Alendronate treatment for infants with osteogenesis imperfecta: demonstration of efficacy in a mouse model.

Recent non-placebo-controlled studies of the bisphosphonate pamidronate have shown it to be effective in reducing fractures and improving bone density in infants and children with osteogenesis imperfecta (OI). To evaluate the effects of bisphosphonate treatment in a controlled study, the oim/oim mouse model of OI was studied. Nursing infant mouse pups (approximately 2 wk old) with moderate to severe OI (oim/oim mouse) and age- and background-matched control mice (+/+) were treated either with the third-generation bisphosphonate alendronate (ALN), or with saline. Fracture risk, bone quality, and growth were evaluated over a 12-wk treatment period. ALN at a dose of 0.03 mg/kg/d or saline was administered via s.c. injection to infant oim/oim and wild-type (+/+) mice from 2 to 14 wk of age (n = 20 per subgroup). The average number of fractures sustained by the ALN-treated oim/oim mice was reduced significantly compared with the untreated oim/oim mice (0.7 +/- 0.7 fractures/mouse versus 2.0 +/- 0.2 fractures/mouse). Bone density increased significantly in the femur and the spine with treatment (2.0 +/- 0.5 versus 1.2 +/- 0.5 in femur and 2.1 +/- 0.5 versus1.6 +/- 0.5 in spine). Histologic evaluation revealed the percentage of metaphyseal tibial bone increased significantly with treatment in both +/+ and oim/oim mice.
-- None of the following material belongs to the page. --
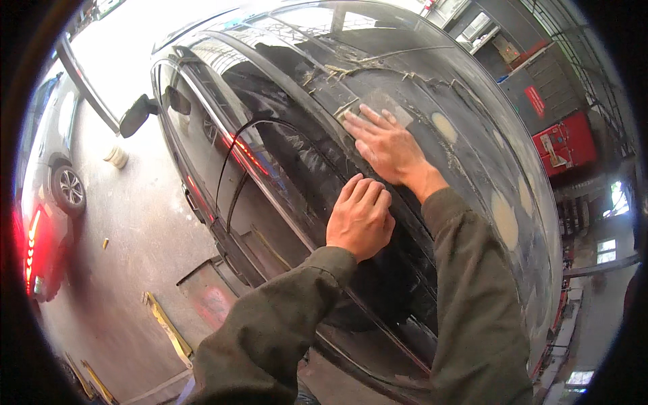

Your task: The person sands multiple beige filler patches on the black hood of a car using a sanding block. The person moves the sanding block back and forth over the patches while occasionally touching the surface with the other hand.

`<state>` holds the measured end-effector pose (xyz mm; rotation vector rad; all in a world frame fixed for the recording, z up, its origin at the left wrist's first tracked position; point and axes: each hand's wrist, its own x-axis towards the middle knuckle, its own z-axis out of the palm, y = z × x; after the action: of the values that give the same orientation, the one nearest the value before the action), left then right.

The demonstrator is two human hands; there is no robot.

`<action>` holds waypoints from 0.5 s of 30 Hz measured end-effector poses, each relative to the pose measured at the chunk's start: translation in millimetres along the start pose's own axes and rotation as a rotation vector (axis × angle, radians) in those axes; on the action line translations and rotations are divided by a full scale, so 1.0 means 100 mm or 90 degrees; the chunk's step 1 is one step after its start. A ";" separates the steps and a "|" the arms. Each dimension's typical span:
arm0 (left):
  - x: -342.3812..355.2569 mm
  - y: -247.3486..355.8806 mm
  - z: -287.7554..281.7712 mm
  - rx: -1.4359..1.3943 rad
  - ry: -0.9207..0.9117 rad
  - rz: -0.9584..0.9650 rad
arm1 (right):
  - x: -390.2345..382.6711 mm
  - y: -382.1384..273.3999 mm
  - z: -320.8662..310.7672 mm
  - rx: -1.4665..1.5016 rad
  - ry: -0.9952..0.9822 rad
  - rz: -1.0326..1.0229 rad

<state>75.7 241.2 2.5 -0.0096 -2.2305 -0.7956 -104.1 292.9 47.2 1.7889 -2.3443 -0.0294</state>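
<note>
One hand (pixel 391 147) rests on a greyish sheet (pixel 399 108).

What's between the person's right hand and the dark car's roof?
In the head view, a flat, greyish, rectangular sheet lies between the right hand and the dusty roof; the fingers are spread over it.

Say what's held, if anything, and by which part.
The right hand presses a grey sheet against the car roof, fingers spread across its near part. The left hand is curled; whether it holds anything is hidden.
</note>
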 end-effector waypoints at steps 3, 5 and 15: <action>-0.01 -0.07 0.01 0.002 0.004 0.003 | -0.44 -0.03 -0.12 0.026 -0.014 -0.019; 0.00 -0.06 -0.01 -0.013 0.006 0.006 | -0.94 0.01 -0.25 0.038 -0.005 -0.030; 0.01 0.02 -0.01 -0.037 -0.005 0.001 | -2.54 -0.26 -0.71 0.058 -0.135 0.131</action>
<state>75.8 241.9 5.0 -0.0417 -2.2142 -0.8601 -3.6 536.5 77.4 1.6464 -2.7089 -0.0875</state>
Mechanical testing revealed an increase in structural stiffness for both treated +/+ and oim/oim mice compared with untreated animals. None of the material properties examined were significantly altered with treatment, nor was spinal curvature affected. Weight gain and long bone growth were comparable in the treated and untreated oim/oim mice. In wild-type mice, femur lengths were significantly shorter in the treated mice compared with untreated counterparts. This animal study demonstrates that treatment of OI in mice as early as 2 wk of age with ALN appears to be effective in reducing fractures and increasing bone properties. Based on the data from this study, ALN therapy in infants with OI should prove to be effective.